William and Mary Dyer were open supporters of Anne (Marbury) Hutchinson (sister of our ancestor Katherine MARBURY SCOTT)  and the Rev. John Wheelwright during the Antinomian controversy. Mary and Anne were friends, and when Mary went into premature labor on October 17, 1637, Anne, an experienced midwife, was called to her side. After hours of agonizing labor, Mary’s body gave forth a stillborn daughter. The child was badly deformed. Also present at the stillbirth were the midwife Jane Hawkins, and at least one other unnamed woman, who was reputed to be the source of the information later spread about the monstrous birth that, one observer later wrote, was “whispered by s[ome] women in private to some others (as many of that sex as[semble] in such a strang business).” William Dyer and Anne agreed that the birth must remain a secret, knowing that the unfortunate birth could play into the hands of the Boston magistrates. Mary herself could be personally blamed for the malformed baby.

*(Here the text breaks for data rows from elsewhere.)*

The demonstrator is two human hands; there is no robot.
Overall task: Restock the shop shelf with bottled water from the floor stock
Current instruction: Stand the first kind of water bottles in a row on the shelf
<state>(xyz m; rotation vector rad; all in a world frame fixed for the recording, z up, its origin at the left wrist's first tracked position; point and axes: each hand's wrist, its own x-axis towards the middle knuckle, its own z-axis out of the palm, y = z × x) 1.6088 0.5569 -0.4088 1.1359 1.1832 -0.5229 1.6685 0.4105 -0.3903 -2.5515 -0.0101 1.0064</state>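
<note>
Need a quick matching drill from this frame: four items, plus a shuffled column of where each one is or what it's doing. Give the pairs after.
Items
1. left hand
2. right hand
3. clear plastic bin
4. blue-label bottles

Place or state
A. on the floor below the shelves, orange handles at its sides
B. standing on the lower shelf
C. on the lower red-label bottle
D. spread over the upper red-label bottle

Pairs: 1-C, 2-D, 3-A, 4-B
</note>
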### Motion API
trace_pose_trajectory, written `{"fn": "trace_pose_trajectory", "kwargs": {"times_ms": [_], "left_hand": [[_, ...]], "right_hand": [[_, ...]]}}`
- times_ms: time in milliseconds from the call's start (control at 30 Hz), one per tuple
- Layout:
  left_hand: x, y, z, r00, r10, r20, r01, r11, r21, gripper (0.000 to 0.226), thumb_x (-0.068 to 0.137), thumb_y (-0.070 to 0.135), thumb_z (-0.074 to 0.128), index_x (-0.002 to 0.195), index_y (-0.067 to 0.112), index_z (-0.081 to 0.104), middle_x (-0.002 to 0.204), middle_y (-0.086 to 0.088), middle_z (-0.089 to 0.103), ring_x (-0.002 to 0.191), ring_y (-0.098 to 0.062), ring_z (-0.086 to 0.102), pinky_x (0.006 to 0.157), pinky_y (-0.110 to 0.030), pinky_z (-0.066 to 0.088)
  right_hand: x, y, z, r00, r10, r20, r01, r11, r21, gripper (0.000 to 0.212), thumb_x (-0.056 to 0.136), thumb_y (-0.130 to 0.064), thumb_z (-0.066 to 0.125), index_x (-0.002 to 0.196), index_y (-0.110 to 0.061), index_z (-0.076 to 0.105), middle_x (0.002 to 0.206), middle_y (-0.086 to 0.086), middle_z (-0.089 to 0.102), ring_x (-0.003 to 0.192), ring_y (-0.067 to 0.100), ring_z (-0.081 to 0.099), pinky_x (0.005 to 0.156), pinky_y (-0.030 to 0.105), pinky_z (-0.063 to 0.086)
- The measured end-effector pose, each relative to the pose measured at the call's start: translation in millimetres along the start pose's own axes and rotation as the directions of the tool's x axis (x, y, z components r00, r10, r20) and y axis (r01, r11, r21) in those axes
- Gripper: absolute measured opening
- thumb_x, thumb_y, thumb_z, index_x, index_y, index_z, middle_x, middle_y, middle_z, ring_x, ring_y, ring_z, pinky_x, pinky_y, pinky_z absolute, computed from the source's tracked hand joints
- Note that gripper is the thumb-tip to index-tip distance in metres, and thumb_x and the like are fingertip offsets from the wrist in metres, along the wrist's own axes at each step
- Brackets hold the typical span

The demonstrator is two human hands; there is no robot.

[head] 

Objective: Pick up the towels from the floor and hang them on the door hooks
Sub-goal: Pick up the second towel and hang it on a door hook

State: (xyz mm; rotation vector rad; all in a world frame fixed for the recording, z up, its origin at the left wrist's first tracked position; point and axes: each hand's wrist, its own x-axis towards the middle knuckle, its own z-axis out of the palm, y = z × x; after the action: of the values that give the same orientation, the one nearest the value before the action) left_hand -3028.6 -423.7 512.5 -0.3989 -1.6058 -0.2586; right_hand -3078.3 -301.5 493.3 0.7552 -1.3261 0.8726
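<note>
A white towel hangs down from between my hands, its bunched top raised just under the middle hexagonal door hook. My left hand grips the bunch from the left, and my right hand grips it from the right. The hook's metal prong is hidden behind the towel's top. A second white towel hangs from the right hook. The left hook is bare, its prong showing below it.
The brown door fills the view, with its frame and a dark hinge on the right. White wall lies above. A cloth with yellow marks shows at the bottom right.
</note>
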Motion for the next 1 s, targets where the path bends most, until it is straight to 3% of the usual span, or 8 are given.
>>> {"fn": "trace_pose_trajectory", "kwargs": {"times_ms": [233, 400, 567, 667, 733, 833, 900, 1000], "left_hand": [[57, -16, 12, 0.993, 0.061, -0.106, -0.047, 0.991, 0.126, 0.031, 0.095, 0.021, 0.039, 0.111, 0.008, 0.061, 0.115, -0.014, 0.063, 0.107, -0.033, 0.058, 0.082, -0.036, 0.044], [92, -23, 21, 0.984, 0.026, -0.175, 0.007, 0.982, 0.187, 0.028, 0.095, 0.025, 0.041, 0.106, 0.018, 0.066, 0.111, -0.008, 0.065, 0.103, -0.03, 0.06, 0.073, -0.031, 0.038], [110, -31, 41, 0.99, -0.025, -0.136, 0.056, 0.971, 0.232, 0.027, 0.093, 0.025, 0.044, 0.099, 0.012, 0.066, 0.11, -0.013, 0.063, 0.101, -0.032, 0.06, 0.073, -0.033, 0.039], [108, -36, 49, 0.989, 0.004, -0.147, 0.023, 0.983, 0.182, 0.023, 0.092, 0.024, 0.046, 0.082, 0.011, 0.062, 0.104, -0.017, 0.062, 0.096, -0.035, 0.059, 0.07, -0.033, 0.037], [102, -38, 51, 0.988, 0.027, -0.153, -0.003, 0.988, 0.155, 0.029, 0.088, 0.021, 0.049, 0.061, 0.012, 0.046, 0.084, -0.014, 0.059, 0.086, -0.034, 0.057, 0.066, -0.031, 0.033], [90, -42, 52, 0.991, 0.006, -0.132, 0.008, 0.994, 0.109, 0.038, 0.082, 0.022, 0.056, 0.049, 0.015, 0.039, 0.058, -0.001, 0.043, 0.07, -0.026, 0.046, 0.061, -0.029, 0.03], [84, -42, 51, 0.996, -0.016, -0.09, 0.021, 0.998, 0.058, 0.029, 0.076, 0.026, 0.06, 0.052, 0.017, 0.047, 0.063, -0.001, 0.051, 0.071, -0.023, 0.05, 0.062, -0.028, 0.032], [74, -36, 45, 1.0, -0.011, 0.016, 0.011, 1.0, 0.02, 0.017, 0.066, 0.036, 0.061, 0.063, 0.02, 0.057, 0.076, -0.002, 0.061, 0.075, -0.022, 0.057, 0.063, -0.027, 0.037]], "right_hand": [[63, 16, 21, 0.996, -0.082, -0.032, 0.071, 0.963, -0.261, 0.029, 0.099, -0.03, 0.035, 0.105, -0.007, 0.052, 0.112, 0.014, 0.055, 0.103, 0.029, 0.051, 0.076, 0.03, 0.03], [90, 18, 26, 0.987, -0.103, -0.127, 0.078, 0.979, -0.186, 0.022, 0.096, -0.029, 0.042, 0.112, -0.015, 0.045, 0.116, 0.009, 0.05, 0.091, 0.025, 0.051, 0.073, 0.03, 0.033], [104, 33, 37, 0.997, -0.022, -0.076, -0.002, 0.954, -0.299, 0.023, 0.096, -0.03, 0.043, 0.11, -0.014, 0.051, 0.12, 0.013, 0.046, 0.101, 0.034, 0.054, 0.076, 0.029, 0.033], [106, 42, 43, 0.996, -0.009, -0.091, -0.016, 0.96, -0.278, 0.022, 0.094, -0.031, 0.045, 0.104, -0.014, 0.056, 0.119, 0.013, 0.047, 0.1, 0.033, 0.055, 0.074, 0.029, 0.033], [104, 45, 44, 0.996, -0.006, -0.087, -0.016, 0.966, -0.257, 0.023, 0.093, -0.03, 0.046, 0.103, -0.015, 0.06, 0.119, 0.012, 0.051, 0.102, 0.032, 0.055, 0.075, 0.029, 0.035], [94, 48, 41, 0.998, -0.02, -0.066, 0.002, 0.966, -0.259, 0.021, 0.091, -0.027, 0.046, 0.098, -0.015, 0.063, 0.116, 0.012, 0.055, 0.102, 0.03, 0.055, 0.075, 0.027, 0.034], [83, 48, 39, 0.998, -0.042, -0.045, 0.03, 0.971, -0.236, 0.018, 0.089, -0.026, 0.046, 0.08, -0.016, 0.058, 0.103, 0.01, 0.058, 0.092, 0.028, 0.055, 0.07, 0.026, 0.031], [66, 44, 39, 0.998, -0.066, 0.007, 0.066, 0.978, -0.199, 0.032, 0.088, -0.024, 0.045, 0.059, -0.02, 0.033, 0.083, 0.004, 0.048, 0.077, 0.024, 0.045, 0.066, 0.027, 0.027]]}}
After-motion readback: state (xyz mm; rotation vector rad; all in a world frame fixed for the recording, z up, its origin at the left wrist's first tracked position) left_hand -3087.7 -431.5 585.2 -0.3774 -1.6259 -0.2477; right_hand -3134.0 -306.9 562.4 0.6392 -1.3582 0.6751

While English law permitted a midwife to bury a child in private, a midwife could not lawfully deliver or bury a child in secret. Anne Hutchinson immediately sought the counsel of Rev. John Cotton about whether the stillbirth should be publicly recorded. Although he had betrayed her politically, Anne felt she could count on him in this crisis. Cotton, with a flash of nonconformity, dismissed the ancient folk wisdom that held that infant death was conspicuous punishment for the parents’ sins and advised her to ignore the law and to bury the deformed fetus in secret.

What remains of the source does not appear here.